En l'absence de réponses claires de la part du gouvernement, comme mes lettres restent sans réponse, mes questions à la Chambre restent sans réponse, mes appels sur les médias sociaux restent sans réponse et mes questions lors des réunions des comités restent sans réponse, les questions écrites sont l'un des rares outils dont je dispose pour comprendre la position du gouvernement et dialoguer avec lui au nom des Canadiens. Le gouvernement prétendra sûrement qu'il a répondu à certaines de mes sous-questions et que mon mécontentement n'est qu'une histoire d'opinion.
Je ne vous demande pas de juger de la qualité ou de l'absence de qualité. Ce que je vous demande de faire aujourd'hui, Monsieur le Président, c'est de déclarer que le refus du gouvernement de répondre à la plupart des sous-questions de ma question écrite constitue une violation de mes droits en tant que députée.
Selon la deuxième édition de La procédure et les usages de la Chambre des communes, page 517, l'objectif des questions écrites est le suivant: « [...] [L]es questions écrites sont inscrites au Feuilleton, après l’avis requis, dans le but d’obtenir du gouvernement des renseignements détaillés volumineux ou techniques concernant “quelque affaire publique”. »
Au chapitre 7 de son rapport de novembre 2004, intitulé « Le processus de suivi pour répondre aux questions des parlementaires inscrites au Feuilleton », la vérificatrice générale a écrit: « Le droit d'obtenir des renseignements du gouvernement et le droit de le tenir responsable de ses actes sont deux des principes fondamentaux [de la démocratie] parlementaire. »
Les questions écrites sont l'un des outils que les Canadiens peuvent utiliser, par l'entremise de leurs représentants élus, pour forcer le gouvernement à rendre des comptes.

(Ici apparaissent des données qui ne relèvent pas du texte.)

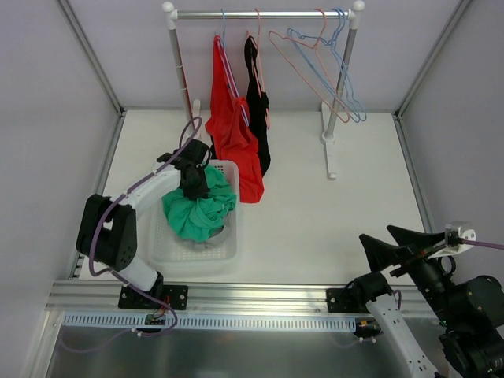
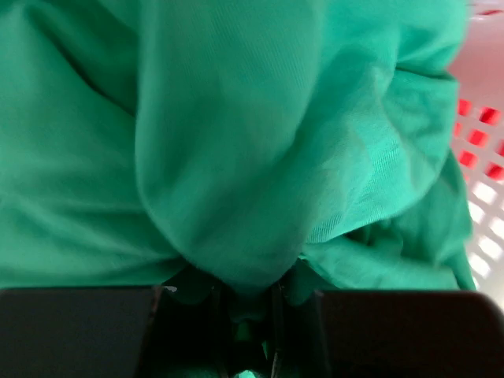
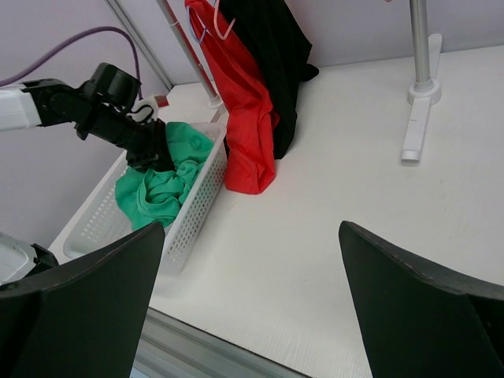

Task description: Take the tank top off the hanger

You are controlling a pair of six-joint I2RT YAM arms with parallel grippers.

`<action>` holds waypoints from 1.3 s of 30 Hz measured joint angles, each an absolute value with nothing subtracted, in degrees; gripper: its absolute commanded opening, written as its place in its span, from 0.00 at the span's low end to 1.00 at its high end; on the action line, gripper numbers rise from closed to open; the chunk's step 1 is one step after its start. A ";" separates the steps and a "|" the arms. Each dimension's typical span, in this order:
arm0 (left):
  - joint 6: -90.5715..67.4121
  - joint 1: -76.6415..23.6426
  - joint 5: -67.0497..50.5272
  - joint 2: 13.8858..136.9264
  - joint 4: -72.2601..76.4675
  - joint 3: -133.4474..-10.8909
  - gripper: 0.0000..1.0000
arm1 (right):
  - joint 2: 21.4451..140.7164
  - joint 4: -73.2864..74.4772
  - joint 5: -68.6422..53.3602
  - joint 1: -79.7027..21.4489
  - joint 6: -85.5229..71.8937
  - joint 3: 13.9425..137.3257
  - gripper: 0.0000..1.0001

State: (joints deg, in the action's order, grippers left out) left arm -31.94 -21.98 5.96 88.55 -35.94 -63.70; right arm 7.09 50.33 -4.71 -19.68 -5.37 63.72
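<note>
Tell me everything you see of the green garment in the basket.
The green garment is soft, fine-knit fabric, crumpled into a folded heap and off any hanger. It lies in the white perforated basket, bulging above the rim. The left gripper is closed on a fold at its far side. Bunched like this, its cut cannot be told.

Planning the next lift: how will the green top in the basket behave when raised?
Probably floppy: the green top lies crumpled in the basket. Likely light: thin fabric bunches at the left gripper. It should drape, not hold shape.
</note>
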 measured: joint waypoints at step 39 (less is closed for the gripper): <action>-23.07 -20.14 7.77 60.97 -47.99 -73.12 0.99 | 22.76 35.92 -18.52 -19.70 -7.70 59.48 0.99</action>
State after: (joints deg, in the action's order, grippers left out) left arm -23.07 -20.14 7.77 60.97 -47.99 -73.12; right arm 22.76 35.92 -18.52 -19.70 -7.70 59.48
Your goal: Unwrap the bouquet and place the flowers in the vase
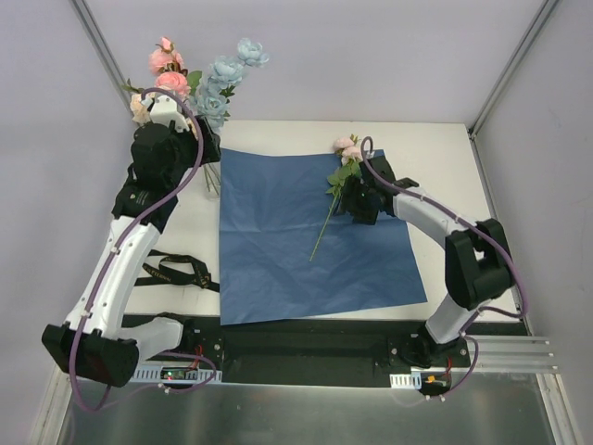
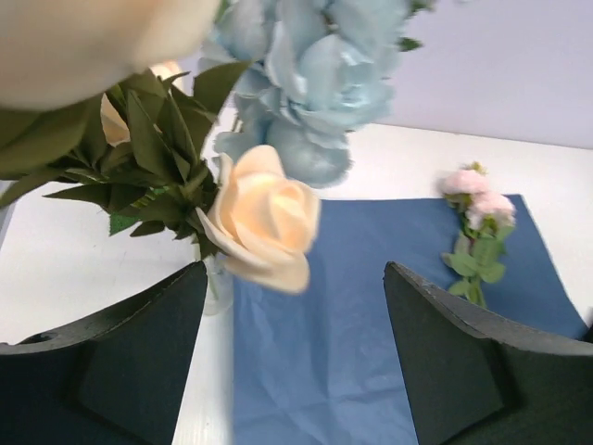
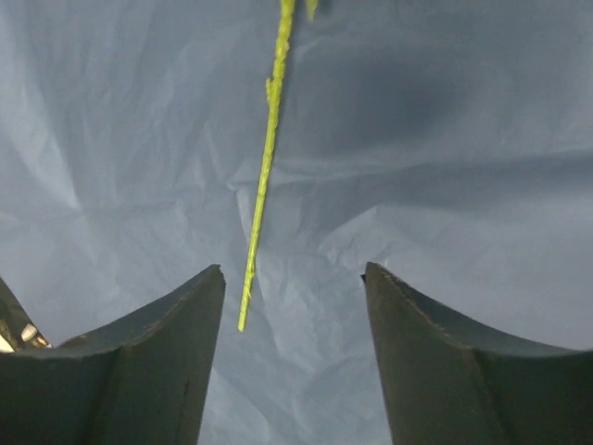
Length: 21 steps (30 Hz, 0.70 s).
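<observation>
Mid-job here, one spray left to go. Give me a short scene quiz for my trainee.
1. True or false: the ribbon lies on the paper.
2. The spray lying on the paper has blooms that are: A blue, B pink, C cream.
3. Fill in: the right gripper hangs over the spray's stem with its jaws ___.
Key: 1 false; 2 B; 3 open.

- Blue paper [image 1: 315,246] lies spread flat on the desk [image 1: 440,153].
- A pink spray [image 1: 339,176] lies on its far right part.
- Flowers [image 1: 199,79] stand far left.
- Black ribbon [image 1: 176,272] lies near left.
</observation>
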Motion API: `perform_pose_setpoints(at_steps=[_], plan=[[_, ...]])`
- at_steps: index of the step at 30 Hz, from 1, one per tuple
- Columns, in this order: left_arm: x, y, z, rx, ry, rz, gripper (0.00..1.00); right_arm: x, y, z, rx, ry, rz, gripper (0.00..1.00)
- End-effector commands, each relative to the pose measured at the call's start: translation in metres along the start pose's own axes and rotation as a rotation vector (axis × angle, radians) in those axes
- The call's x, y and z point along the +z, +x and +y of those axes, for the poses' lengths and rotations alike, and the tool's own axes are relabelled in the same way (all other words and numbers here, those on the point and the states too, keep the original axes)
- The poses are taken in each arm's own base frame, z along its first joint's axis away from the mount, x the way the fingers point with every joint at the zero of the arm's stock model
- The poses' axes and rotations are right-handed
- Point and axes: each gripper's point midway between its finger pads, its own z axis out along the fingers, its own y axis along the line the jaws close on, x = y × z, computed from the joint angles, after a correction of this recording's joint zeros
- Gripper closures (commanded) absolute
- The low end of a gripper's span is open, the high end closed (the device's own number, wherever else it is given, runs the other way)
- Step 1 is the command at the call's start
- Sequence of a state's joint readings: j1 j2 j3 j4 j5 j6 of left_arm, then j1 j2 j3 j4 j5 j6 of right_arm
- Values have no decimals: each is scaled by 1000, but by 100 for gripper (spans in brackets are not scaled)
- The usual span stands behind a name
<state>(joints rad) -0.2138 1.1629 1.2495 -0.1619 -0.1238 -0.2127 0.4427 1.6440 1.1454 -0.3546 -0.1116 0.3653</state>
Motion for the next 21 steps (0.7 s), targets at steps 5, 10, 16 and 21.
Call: perform_pose_setpoints(at_steps=[5, 10, 16, 21], plan=[[-63, -25, -59, 91, 382, -58, 24, 23, -14, 7, 60, 41, 14, 46], [-80, -22, -104, 89, 659, 2, 28, 38, -17, 15, 55, 46, 20, 53], [-76, 4, -139, 72, 784, 107, 32, 57, -22, 20, 45, 96, -3, 53], [-72, 30, -167, 101, 825, 169, 32, 70, -35, 19, 6, 174, -58, 58]])
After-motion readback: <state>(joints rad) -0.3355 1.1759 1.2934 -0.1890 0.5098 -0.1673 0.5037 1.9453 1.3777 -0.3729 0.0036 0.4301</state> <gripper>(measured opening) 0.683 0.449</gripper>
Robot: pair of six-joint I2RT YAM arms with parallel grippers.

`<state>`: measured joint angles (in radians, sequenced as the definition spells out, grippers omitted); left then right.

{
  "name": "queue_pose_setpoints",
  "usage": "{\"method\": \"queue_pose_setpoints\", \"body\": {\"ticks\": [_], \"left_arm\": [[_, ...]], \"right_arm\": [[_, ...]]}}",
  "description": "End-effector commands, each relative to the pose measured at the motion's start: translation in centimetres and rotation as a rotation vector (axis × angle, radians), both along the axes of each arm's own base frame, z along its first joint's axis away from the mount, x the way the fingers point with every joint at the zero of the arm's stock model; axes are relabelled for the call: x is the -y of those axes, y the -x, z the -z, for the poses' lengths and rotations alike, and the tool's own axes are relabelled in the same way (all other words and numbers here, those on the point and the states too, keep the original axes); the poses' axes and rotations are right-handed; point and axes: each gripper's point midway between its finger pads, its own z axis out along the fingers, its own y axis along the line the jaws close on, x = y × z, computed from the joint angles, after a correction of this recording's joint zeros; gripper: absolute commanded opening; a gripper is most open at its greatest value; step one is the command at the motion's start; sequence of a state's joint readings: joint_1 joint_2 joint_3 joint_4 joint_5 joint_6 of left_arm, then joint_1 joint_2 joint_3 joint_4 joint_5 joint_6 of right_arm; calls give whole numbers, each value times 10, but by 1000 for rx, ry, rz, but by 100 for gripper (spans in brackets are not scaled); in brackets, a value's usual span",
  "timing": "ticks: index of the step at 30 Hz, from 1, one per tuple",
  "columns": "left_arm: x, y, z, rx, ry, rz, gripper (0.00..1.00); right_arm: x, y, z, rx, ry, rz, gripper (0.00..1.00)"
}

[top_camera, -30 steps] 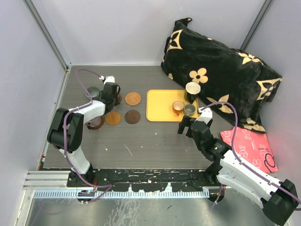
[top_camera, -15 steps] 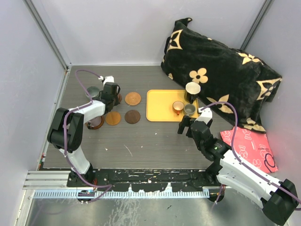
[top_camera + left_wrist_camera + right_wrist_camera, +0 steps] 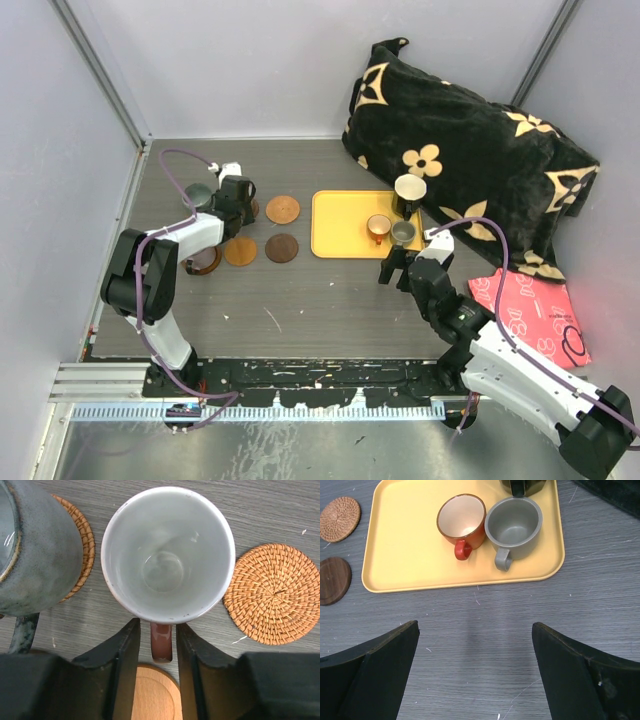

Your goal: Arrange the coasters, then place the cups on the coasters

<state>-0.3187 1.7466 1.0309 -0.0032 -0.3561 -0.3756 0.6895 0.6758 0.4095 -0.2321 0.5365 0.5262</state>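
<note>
In the left wrist view the copper-pink cup [image 3: 167, 555] stands upright, and its reddish handle [image 3: 161, 641] lies between my left gripper's [image 3: 157, 626] fingers with a thin gap on each side, so the gripper is open. What lies under this cup is hidden. The grey-green mug [image 3: 35, 550] sits on a woven coaster [image 3: 82, 540] to its left. Another woven coaster [image 3: 272, 594] lies bare on the right, and a wooden one [image 3: 152, 692] below. My right gripper [image 3: 475, 650] is wide open over bare table, just short of the tiny orange cup [image 3: 461, 519] and the tiny grey cup [image 3: 514, 526].
The yellow tray [image 3: 340, 240] also holds the black cup [image 3: 409, 190] at its back edge. A dark brown coaster [image 3: 282, 247] lies beside the tray, and the purple mug [image 3: 203, 262] stands at the far left. A black flowered cushion [image 3: 470, 150] and a red pouch [image 3: 530, 310] fill the right side.
My left gripper's jaws have parted slightly from the copper-pink cup's handle. The right arm has edged a little toward the tray.
</note>
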Motion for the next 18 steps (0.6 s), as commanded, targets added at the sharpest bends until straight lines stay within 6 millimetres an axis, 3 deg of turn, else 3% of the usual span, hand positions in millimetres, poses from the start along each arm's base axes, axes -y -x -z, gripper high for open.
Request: {"method": "queue_pose_setpoints", "body": {"ticks": [1, 10, 18], "left_arm": [[-5, -13, -30, 79, 10, -41, 39], [-5, -4, -56, 127, 23, -50, 46], [4, 16, -84, 179, 34, -43, 48]], "right_arm": [[-1, -4, -16, 53, -46, 13, 100], [-1, -4, -18, 61, -53, 14, 100], [3, -3, -22, 75, -63, 29, 100]]}}
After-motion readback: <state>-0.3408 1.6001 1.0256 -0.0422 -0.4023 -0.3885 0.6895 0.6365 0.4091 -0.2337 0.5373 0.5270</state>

Monsieur le Président, j'espère que vous examinerez cette question très sérieusement et que vous reconnaîtrez qu'il s'agit de prime abord d'une atteinte à mes privilèges de députée.

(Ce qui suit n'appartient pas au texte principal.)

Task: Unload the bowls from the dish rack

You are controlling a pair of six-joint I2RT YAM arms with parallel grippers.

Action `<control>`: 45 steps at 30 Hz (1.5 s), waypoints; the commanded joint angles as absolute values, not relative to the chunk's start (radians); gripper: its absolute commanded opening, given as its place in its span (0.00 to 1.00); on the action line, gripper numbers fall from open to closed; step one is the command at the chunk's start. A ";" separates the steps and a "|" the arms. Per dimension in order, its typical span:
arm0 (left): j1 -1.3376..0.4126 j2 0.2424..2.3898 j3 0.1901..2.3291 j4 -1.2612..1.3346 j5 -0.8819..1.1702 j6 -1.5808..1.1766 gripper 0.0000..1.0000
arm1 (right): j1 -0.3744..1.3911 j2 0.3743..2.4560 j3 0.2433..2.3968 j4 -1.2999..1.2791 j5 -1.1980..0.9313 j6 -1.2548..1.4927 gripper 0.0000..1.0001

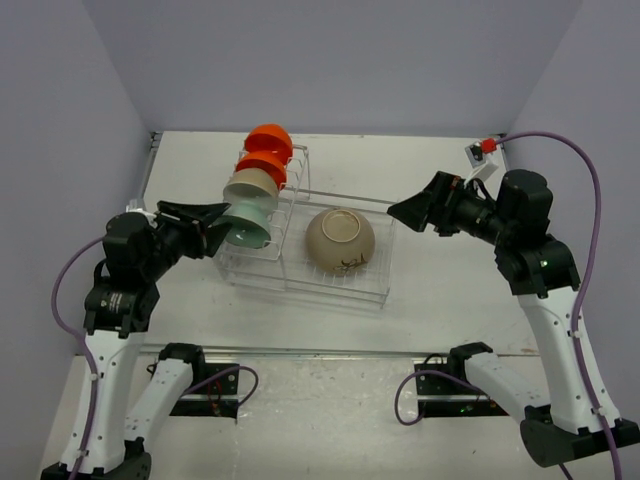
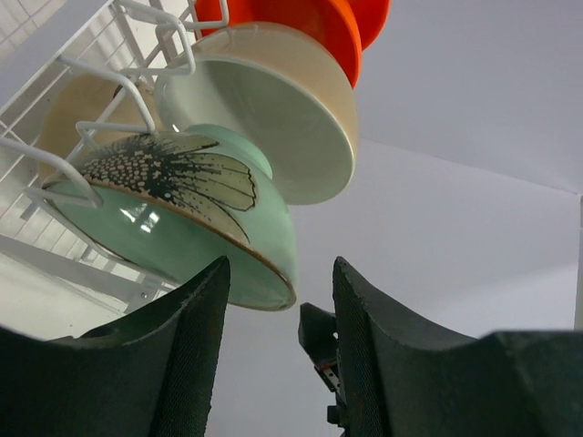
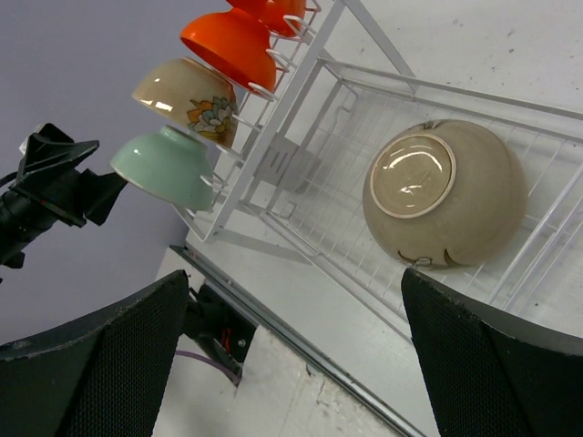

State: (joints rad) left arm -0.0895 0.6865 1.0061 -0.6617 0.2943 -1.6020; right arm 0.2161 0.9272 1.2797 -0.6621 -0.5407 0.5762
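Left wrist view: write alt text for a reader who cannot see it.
A mint-green bowl with a dark flower pattern sits on edge in a white wire rack, just above the open end effector. A beige bowl and orange bowls line up behind it.

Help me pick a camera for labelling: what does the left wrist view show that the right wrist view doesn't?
Only the left wrist view shows the dark flower pattern on the mint bowl. Only the right wrist view shows the tan bowl lying bottom-up in the low part of the rack, and the painted flower on the outside of the beige bowl. Both show the mint bowl, beige bowl and orange bowls in a row on the rack, with the open left tool close to the mint bowl.
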 commanded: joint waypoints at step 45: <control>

Le gouvernement a les réponses à mes questions. Il aurait pu répondre aux questions que je lui ai posées et faire preuve de la transparence à laquelle les Canadiens ont droit. Il ne l'a toutefois pas fait. Je crois que cela constitue une violation de mes privilèges. J'aimerais citer la décision rendue par la Présidente le 16 décembre 1980, qui se trouve à la page 5797 des Débats de la Chambre des communes: « […] il serait hardi de prétendre qu’il ne saurait jamais y avoir matière à une question de privilège à première vue quand on a délibérément refusé de répondre aux questions d’un député [...] »
Je me reporte également à la 21 e édition de l'ouvrage d'Erskine May, qui décrit l'outrage ainsi:
tout acte ou omission qui nuit ou fait obstacle à l’une des chambres du Parlement dans l’exercice de ses fonctions, ou qui nuit ou fait obstacle à un membre ou dignitaire d’une de ces chambres dans l’exercice de ses fonctions, ou qui tend, de manière directe ou indirecte, à entraîner de tels résultats, peut être considéré comme un outrage au Parlement, même en l’absence de précédent correspondant à cette infraction.
J'aimerais mettre l'accent sur le mot « omission » juste avant de conclure. Comme je l'ai dit, ces questions sont importantes pour les Canadiens. Pour faire mon travail de parlementaire et exiger des comptes du gouvernement, je dois avoir l'information adéquate à laquelle j'ai droit.
Monsieur le Président, je vous demande simplement de vous pencher sur mes trois questions, d'examiner les réponses fournies par la et de rendre une décision. Si vous jugez qu'il y a eu, à première vue, atteinte à mes privilèges de députée, je serai prête à présenter la motion appropriée en temps et lieu.